There is some validity to the claims:
Originally Posted by paulm187
Kernel-level driver exploit - Whilst there is theoretically potential for this to happen, and it's not limited to web attacks, any malware could do it, yet we have - to my knowledge - never seen any malware using such a technique. It sounds like an ideal target target, 'being able to execute in kernel-space using shaders' but the fact is shader compilers are in userspace and the compiled code is then executed on the GPU, making it a highly uneconomical target. You need the compiler to still compile the program and then for the particular driver you are using to have a bug that you can exploit during shader execution, I'm not saying it can't be done but we've had programmable shaders for well over a decade and so far it hasn't been done - to any effect at least.
The reality is you'd probably exhaust the search for browser sandbox bugs before you even considered this kind of attack.
Cross domain image theft - This has been addressed in the spec, cross domain textures are not allowed and use of CORS is recommended if you want to do such things.
WebGL has been implemented commonly for some time now and we haven't seen any of these issues arise in the real world, not to say they aren't valid concerns but there are plenty of valid concerns for other implemented technologies and we don't just 'not use them'.

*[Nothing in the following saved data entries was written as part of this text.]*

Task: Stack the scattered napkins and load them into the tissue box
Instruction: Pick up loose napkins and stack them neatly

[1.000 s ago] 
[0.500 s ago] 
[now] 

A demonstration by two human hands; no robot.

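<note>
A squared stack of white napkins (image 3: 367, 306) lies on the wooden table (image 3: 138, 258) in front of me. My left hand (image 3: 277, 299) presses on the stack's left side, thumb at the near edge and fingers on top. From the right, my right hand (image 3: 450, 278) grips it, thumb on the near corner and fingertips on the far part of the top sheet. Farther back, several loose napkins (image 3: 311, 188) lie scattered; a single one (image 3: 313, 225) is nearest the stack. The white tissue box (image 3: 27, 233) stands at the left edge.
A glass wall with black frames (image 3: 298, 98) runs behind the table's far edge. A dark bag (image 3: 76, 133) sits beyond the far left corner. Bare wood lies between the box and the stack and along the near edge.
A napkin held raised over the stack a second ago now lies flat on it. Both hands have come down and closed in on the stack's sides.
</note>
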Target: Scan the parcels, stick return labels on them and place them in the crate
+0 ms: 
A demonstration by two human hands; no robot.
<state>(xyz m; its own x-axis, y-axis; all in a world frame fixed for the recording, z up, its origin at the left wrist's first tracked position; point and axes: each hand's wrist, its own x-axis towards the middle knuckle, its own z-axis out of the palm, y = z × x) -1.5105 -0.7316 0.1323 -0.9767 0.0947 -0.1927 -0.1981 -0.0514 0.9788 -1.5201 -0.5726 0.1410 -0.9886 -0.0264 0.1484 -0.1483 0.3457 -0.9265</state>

I would suggest MS doesn't want a boatload of programmers getting comfortable with OpenGL concepts and syntax, sure they could translate everything to DirectX behind the scenes but what would be the point of that? Just use OpenGL, but MS won't choose OpenGL over DirectX unless they are absolutely forced to. Progammable shaders have proven to be a fantastic technology, the above concerns are certainly not justification for throwing that flexibility away in favor of inferior HTML technologies.
Full disclosure: ContextIS was contracted by Microsoft to put that together.